It is not only children who need awareness training about sectarianism. In prisons this attempt to develop ‘positive attitudes’ was given a boost in 2011 when the funding for anti-sectarian training of prisoners was doubled. The success of this re-education process would be judged by illustrating the changed behaviour of those receiving the training. For example, prisoners would be encouraged to understand that cracking sectarian jokes was harmful, something that it was claimed had been successful in 50 percent of cases so far (Scotland on Sunday 25th September 2011). By November of 2011 it was announced that anti-sectarian training would also be available for the staff of the Scottish Parliament (Herald on Sunday 20th November 2011).

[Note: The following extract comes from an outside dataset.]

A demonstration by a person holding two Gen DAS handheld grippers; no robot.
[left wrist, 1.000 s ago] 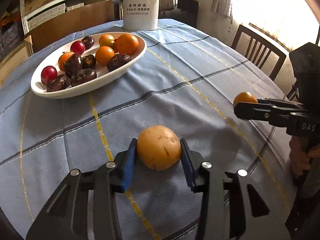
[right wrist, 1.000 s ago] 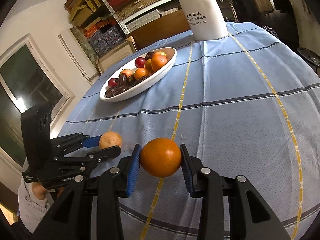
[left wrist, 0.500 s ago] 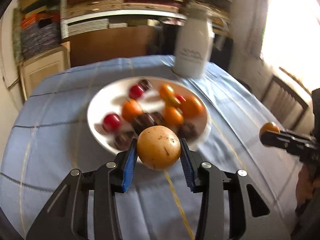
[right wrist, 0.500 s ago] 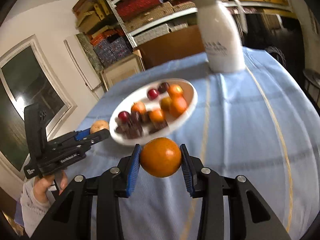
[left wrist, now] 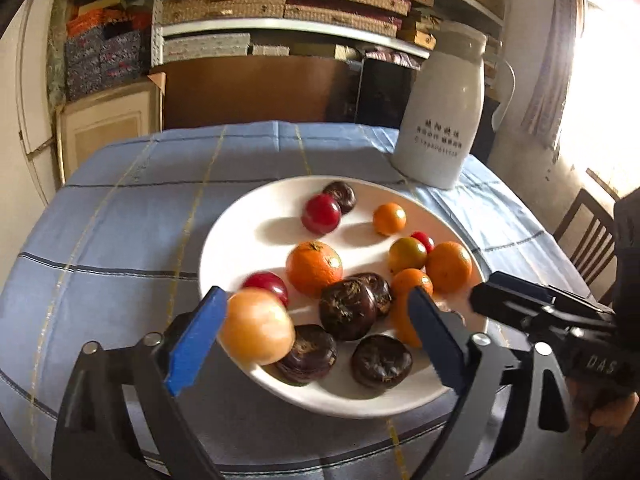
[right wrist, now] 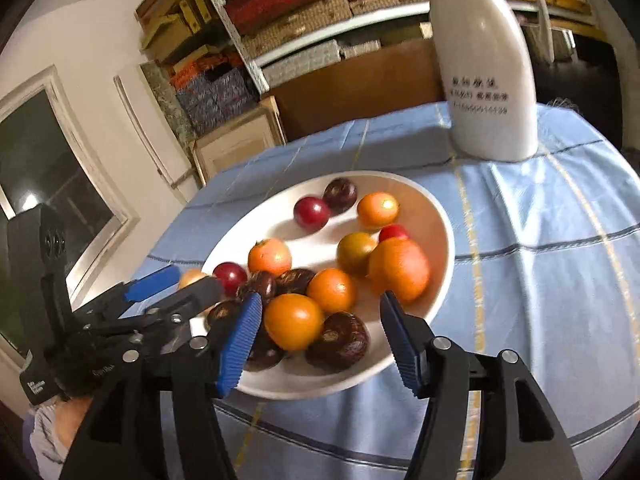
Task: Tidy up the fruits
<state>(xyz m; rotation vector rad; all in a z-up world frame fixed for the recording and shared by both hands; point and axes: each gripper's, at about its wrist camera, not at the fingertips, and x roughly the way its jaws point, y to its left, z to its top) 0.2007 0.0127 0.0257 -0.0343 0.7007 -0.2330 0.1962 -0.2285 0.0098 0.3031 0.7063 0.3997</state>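
While its blue-padded jaws have just been spreading wide, the left gripper [left wrist: 316, 336] has a pale yellow-orange round fruit [left wrist: 256, 326] beside its left pad, blurred, at the near rim of the white plate [left wrist: 240, 216]. The right gripper [right wrist: 320, 340], jaws also just opening, has a glossy orange fruit [right wrist: 294, 320] loose between its pads, over the plate's near side. Oranges, red tomatoes and dark wrinkled fruits fill the plate, with a white jug [right wrist: 484, 80] behind it.

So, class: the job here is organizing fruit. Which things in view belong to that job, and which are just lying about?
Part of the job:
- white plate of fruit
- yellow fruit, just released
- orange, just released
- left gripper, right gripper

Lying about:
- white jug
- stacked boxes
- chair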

To be against sectarianism is a new norm in Scottish society, an unquestioned good, something that can unproblematically become part of school curriculums and the training of prisoners, even parliamentary staff. Sectarianism is also something that all politicians in parliament oppose and indeed something that has come to be vocally denounced by Scottish governments for the last decade. As Ruth Davidson, the Scottish Conservative leader explained at a debate in parliament, every single one of her MSPs is opposed to sectarianism.

At one level, opposition to sectarianism can be seen as a good thing. But to understand what is going on, we have to ask why now? Why and how has being against sectarianism become the new moral absolute, the new good, and something that the authorities feel needs to become part and parcel of all of our education?

Looking back at press coverage about sectarianism and the Old Firm from the early 1990s, what is fascinating is that the problem of Old Firm sectarianism was barely mentioned until 1997. Sectarianism at Old Firm games was simply not a political or significant pubic debating point mentioned in the Scottish broadsheets before this time. From only two articles on the subject in 1992 and 1993, in the latter part of the 1990s there were around 40 articles each year on the Old Firm and sectarianism. There was then a doubling of the number of articles in 2001 and a peak of interest in 2002 with 117 articles on the subject. Old Firm sectarianism remained of some significance until 2006 and then declined. In 2011 following the SNP’s campaign a new high of almost 200 articles were written about this ‘problem’ – one hundred times more articles than had been written in 1992.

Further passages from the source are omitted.